■ EXERCISE DETAILS
Output every line below as it stands, dropping only the images.

─── SUPPLIED MATERIAL ───

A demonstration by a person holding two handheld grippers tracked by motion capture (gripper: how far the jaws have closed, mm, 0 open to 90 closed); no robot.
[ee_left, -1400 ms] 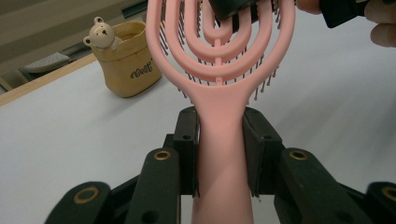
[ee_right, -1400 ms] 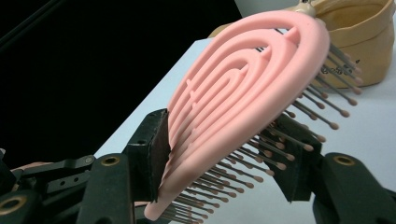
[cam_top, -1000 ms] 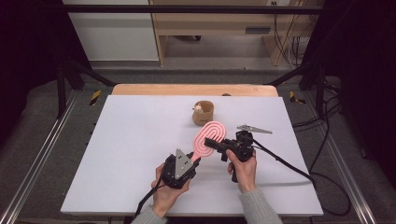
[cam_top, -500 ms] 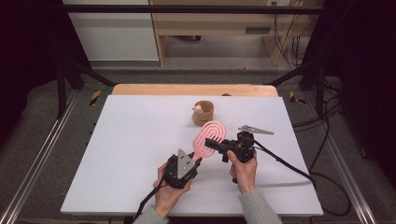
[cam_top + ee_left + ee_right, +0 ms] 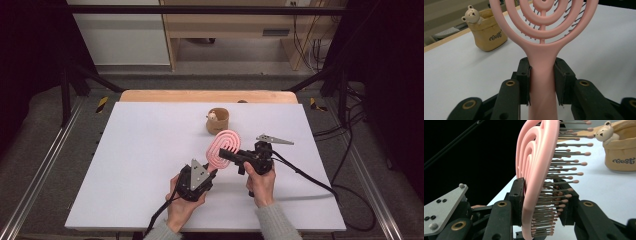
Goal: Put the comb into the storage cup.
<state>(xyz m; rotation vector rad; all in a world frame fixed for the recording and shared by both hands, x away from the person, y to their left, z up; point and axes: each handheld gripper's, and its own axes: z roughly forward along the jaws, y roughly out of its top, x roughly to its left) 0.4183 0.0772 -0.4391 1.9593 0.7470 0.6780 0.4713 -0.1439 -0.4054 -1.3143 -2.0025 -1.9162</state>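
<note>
A pink hairbrush (image 5: 225,144) with a ringed oval head is held up over the white table (image 5: 140,150), tilted. My left gripper (image 5: 212,173) is shut on its handle (image 5: 542,75), one pad on each side. My right gripper (image 5: 225,156) comes from the right and grips the head (image 5: 534,170): one pad lies on the smooth back, the other presses into the bristles (image 5: 564,182). Its jaws have just been closing with the head between them.
A small tan pouch (image 5: 218,122) with a bear figure (image 5: 471,15) at its rim stands just beyond the brush, also in the right gripper view (image 5: 621,152). Cables trail from both grippers toward the table's near edge. A wooden strip (image 5: 210,96) borders the far edge.
The right gripper's jaws have drawn in on the brush head. Both hands and the brush stay where they were.
</note>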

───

■ SOLUTION BELOW
A demonstration by a person holding two handheld grippers tracked by motion capture (gripper: how far the jaws have closed, mm, 0 open to 90 closed); no robot.
[ee_left, -1400 ms] 
[ee_right, -1400 ms] 
[cam_top, -1000 ms] 
[cam_top, -500 ms] 
[cam_top + ee_left + ee_right, +0 ms] 
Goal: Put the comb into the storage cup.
<state>(xyz m; rotation vector rad; all in a world frame fixed for the recording and shared by both hands, x away from the person, y to their left, z up; point and axes: each handheld gripper's, and its own axes: z roughly forward along the jaws, y roughly out of its top, x roughly to its left) 0.4183 0.0772 -0.4391 1.9593 0.7470 0.6780 0.4713 -0.1439 -0.4054 -1.3143 -2.0025 -1.9162</state>
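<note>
A pink hairbrush (image 5: 225,144) with a ringed oval head is held up over the white table (image 5: 140,150), tilted. My left gripper (image 5: 212,173) is shut on its handle (image 5: 542,75), one pad on each side. My right gripper (image 5: 225,156) comes from the right and grips the head (image 5: 534,170): one pad lies on the smooth back, the other presses into the bristles (image 5: 564,182). Its jaws have just been closing with the head between them.
A small tan pouch (image 5: 218,122) with a bear figure (image 5: 471,15) at its rim stands just beyond the brush, also in the right gripper view (image 5: 621,152). Cables trail from both grippers toward the table's near edge. A wooden strip (image 5: 210,96) borders the far edge.
The right gripper's jaws have drawn in on the brush head. Both hands and the brush stay where they were.
</note>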

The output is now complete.